Dáil debates

Thursday, 22 June 2017

Committee on the Future of Healthcare Report: Motion

 

7:30 pm

Photo of Seán CroweSeán Crowe (Dublin South West, Sinn Fein) | Oireachtas source

Like others, I commend the members of the committee. It is unprecedented what they have done here, with broad political support. Some speakers said we need to take politics out of it. I have a different view in that I think politics is what is going to drive it. I listened to my colleague talk about her father telling her that everything in life is about politics, and that is the direction he gave. Deputy McGuinness spoke about the former Minister, Mary Harney's time and suggested that if things had been done differently then, and different decisions had been made, the situation might be different now. I would argue that it was when Mary Harney was in charge that the privatisation route was taken and many of these policies were put in place.
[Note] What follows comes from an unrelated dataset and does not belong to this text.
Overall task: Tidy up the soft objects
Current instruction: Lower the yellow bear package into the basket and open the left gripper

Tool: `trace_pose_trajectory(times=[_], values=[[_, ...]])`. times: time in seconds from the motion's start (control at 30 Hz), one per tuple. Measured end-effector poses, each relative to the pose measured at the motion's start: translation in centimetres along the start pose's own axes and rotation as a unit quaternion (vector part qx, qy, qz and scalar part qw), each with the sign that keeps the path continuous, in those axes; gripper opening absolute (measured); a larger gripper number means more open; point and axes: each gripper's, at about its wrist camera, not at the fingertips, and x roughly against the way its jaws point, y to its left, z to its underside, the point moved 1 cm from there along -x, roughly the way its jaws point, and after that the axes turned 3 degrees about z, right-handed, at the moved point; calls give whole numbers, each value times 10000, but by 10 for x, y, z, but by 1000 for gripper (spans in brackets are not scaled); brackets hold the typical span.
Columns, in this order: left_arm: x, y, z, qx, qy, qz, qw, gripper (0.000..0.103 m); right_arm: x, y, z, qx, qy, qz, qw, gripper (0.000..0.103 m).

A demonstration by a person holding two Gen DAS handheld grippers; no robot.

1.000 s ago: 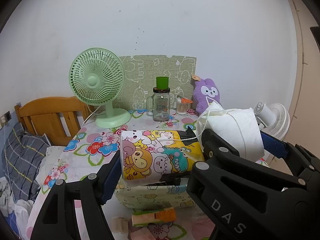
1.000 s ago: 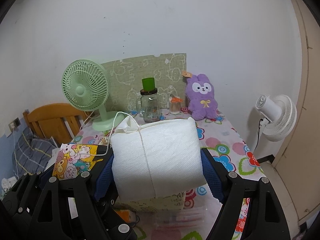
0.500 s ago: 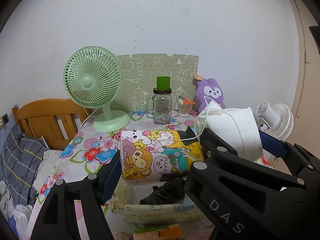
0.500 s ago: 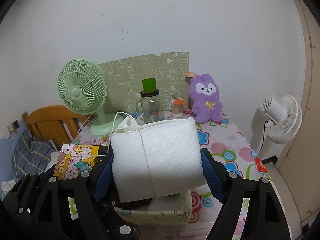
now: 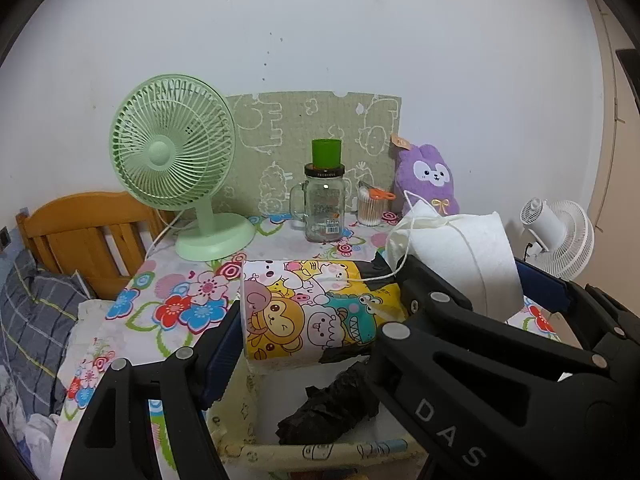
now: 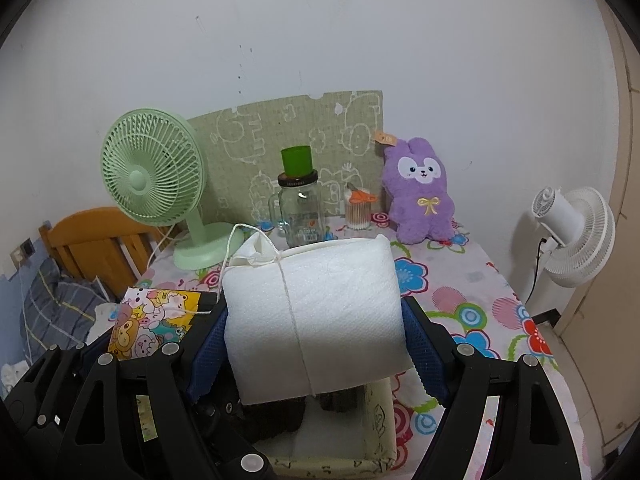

Some Members spoke about the starting point. If there is a delay in regard to the Sláintecare report and the proposals within it that will kill the report. I listened to Deputy Durkan pointing to interventions that will not work and suggesting we have to take this very slowly. As with all these things, the first question that strikes me is what are interventions that will not work in regard to this report. That is the big question. If people want to delay it, what are the concerns they have with it?

Every day on my way here I pass by the hospice in Harold's Cross. I have known a number of people who have died in the hospice. There is something special about it - the care that is delivered by the staff, the empathy, the understanding, and so on. Only for good fortune, I could have ended up there myself. I have been in the hospital system and I am still in the hospital system, so I have seen where it has worked and where it has not worked. As a public representative, I am conscious of the many successful cases that go through the system, and we need to talk that up, given there is huge delivery for people every day. However, I am also conscious that we get those cases where the system has failed people. My colleague talked about mental health and it is on that area I want to concentrate in the speaking time I have left.

I was at a board meeting of a project in my area last week. Six people connected with that project had committed suicide. A woman on the board said that for one of the groups she was involved in, she was aware of nine individuals associated with the project who had committed suicide. That is in the Tallaght area. I am conscious that families are probably listening to this debate who are still hurting. The norm is that men take their own lives but, in these cases, it was mostly women. There is a huge problem there. It is about delivering care. In some cases, people go to accident and emergency or to their doctors, but the system is broken. Collectively, we all accept there is a crisis out there and that we need to do things differently. This is one area we need to concentrate on, and I know different approaches have been suggested.

We need 24-7 care. Although the Government is talking in terms of seven-day care, it is not between 9 a.m. and 5 p.m. that these things happen; it is normally at weekends and so on. Many of us have got that call. I have been in that situation where I got a call from a family to say, "My father is coming around to the house. Has he arrived?", but the father had committed suicide. I am touched by that. I want to do things differently. I want to work with people. That is what we are trying to do in this plan but we need to start doing things differently.

I would like to talk for longer about what is going on in my constituency. I was at a primary care launch where people were talking about the difficulty of going to the local hospital. We were talking in a hall in an area where 6,000 people lived with no doctor based in that area.

Again, this goes back to what we are doing right and what we are doing wrong.

I wanted to talk about disability, as the Minister of State, Deputy Finian McGrath, is here, and I wanted to talk about senior citizens, but I do not have time to do so. There will be time in future. I commend the committee on all the work it has done. We can fix the system. The message we need to send out to people is that while the system may fail some individuals, it is working well for the vast majority of people. However, we can do a lot better.